▶ _TASK OBJECTIVE_:
Beginning with the first line, retype exactly the records below up to and including the line with "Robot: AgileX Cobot"; pictures do not belong in the copy.

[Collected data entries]
= Beginning of Section =

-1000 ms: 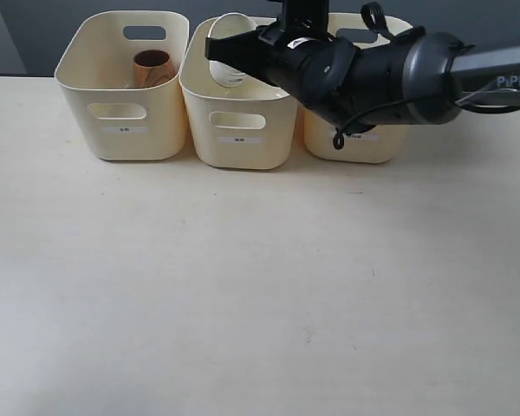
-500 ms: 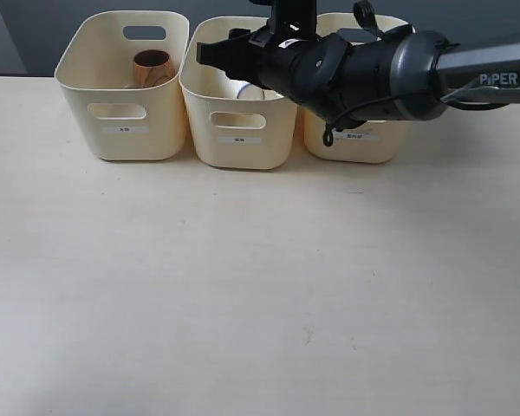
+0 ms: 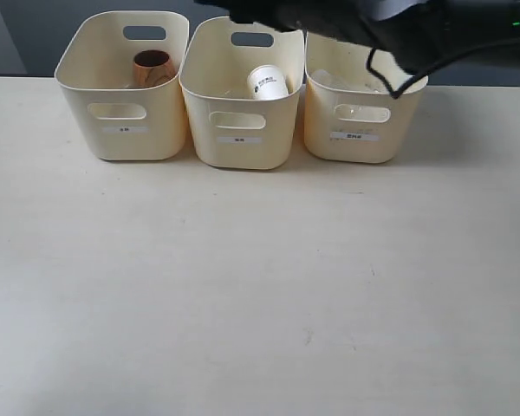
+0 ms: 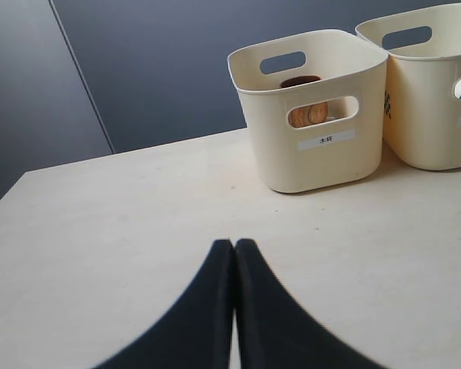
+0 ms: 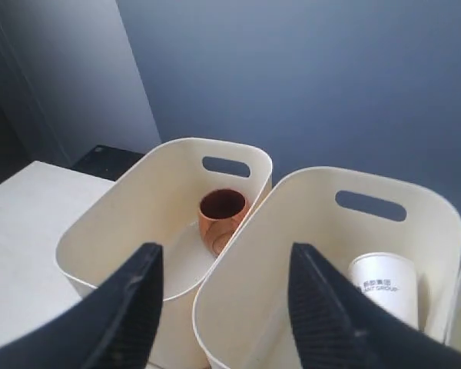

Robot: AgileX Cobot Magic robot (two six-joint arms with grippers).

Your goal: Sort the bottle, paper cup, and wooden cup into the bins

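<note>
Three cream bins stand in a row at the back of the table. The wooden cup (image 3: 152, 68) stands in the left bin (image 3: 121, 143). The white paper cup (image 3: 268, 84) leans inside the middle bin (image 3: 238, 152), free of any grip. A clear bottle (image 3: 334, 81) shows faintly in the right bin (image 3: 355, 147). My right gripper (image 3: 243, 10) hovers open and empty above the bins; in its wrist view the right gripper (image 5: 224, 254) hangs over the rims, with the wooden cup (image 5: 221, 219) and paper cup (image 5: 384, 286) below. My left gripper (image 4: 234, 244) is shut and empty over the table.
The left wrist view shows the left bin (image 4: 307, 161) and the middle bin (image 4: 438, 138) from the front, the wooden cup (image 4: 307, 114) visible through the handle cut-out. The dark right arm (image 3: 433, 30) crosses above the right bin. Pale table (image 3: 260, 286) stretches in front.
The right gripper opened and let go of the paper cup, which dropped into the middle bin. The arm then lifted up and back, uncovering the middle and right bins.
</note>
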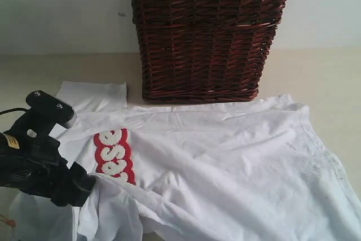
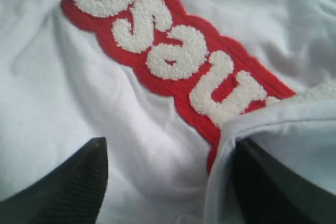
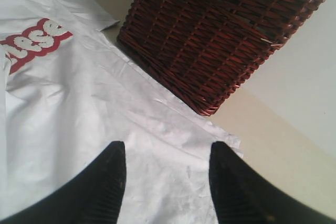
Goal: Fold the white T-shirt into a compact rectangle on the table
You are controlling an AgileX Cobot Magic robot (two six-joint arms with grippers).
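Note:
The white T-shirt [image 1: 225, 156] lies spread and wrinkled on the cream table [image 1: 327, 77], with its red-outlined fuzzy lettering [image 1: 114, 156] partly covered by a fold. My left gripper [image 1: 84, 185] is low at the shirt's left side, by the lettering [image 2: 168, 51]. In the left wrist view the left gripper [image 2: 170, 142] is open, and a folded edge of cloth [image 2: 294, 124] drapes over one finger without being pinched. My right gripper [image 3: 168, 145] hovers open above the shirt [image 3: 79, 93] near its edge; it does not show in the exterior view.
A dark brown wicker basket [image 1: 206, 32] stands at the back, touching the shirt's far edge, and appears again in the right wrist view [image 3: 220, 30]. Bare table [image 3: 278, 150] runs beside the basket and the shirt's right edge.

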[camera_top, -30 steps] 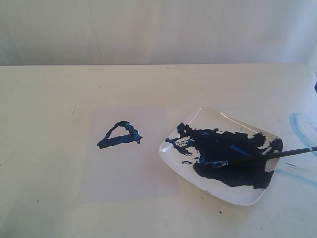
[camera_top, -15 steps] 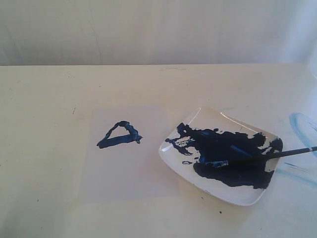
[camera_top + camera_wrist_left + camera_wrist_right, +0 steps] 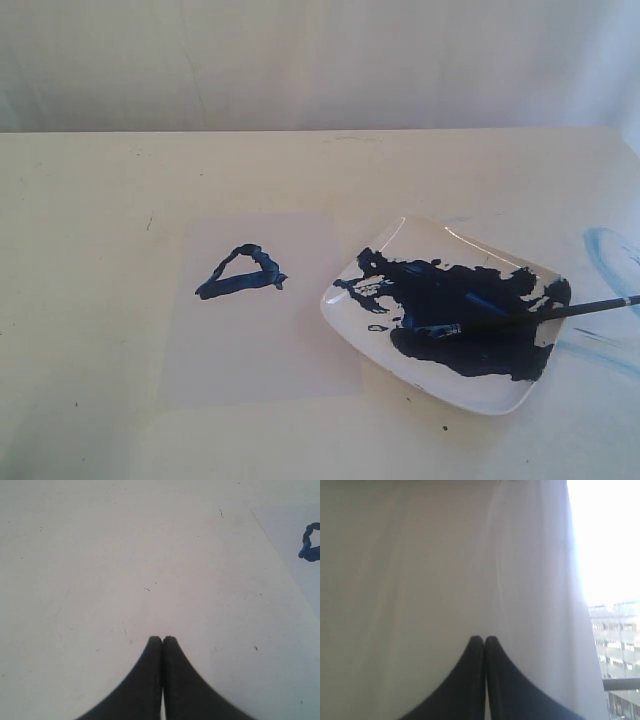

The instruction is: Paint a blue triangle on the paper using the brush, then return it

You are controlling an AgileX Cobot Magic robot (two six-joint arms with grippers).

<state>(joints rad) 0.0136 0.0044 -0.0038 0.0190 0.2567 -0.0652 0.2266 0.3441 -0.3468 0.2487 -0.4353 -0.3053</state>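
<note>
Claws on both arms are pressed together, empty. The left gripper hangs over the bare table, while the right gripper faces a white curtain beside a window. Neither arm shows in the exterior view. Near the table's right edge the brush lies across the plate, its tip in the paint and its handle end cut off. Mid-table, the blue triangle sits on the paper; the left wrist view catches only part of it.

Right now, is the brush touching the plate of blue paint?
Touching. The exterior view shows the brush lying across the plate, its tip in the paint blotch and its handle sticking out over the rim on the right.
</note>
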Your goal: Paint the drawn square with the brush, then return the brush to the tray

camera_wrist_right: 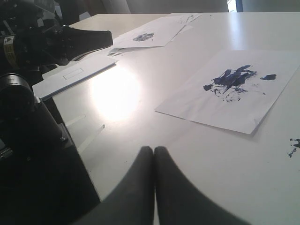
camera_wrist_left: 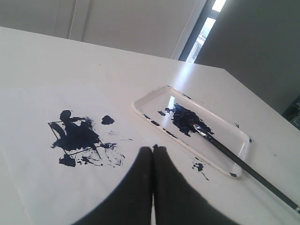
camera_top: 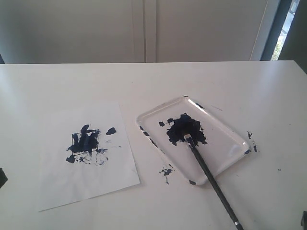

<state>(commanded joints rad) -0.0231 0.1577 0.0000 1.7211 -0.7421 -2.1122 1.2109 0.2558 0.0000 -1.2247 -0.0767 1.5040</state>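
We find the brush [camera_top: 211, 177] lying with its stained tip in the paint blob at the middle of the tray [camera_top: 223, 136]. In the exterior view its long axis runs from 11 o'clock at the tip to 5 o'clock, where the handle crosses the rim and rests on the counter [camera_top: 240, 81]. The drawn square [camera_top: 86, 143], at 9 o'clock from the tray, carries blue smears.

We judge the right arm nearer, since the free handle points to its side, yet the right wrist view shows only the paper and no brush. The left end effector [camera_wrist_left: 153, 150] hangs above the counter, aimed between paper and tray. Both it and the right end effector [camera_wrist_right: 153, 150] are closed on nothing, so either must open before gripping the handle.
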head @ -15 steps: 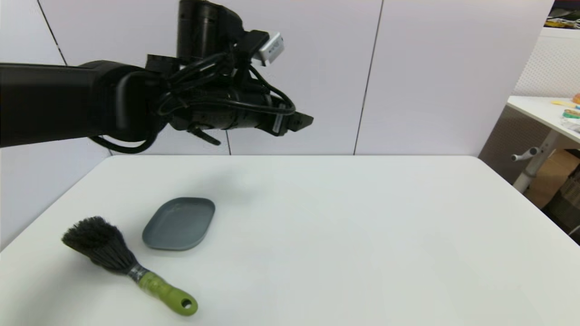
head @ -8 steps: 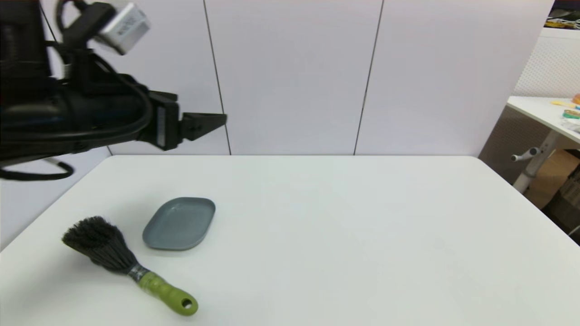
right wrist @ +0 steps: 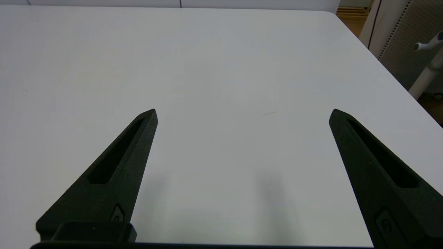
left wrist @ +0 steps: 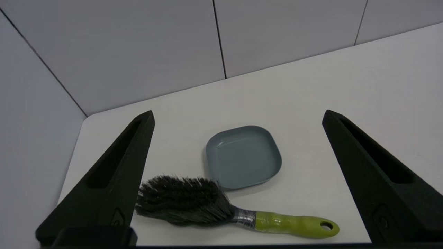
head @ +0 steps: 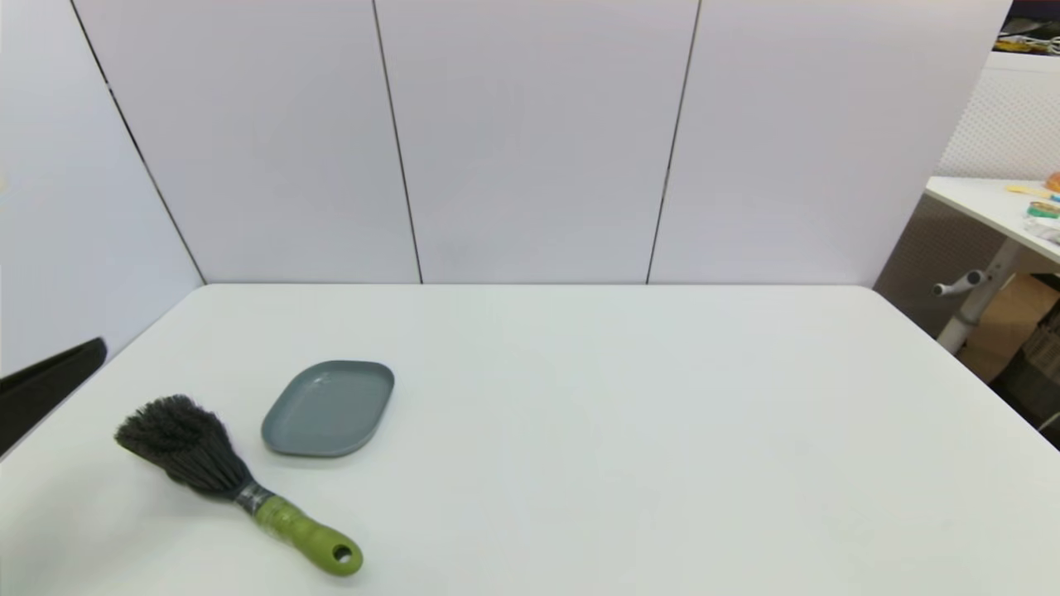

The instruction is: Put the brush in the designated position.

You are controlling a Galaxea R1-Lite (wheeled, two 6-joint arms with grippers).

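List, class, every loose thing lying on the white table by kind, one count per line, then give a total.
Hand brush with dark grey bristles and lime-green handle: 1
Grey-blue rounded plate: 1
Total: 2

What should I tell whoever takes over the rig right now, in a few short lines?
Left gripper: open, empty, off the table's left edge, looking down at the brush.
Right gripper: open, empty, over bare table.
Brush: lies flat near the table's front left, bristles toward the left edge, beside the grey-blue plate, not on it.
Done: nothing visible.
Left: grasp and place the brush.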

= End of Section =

▶ _RESULT BELOW_:
-1000 ms: 
-500 ms: 
+0 ms: 
+0 ms: 
+0 ms: 

Robot: AgileX Cobot Magic robot (two six-joint arms with grippers).

This response is now finished.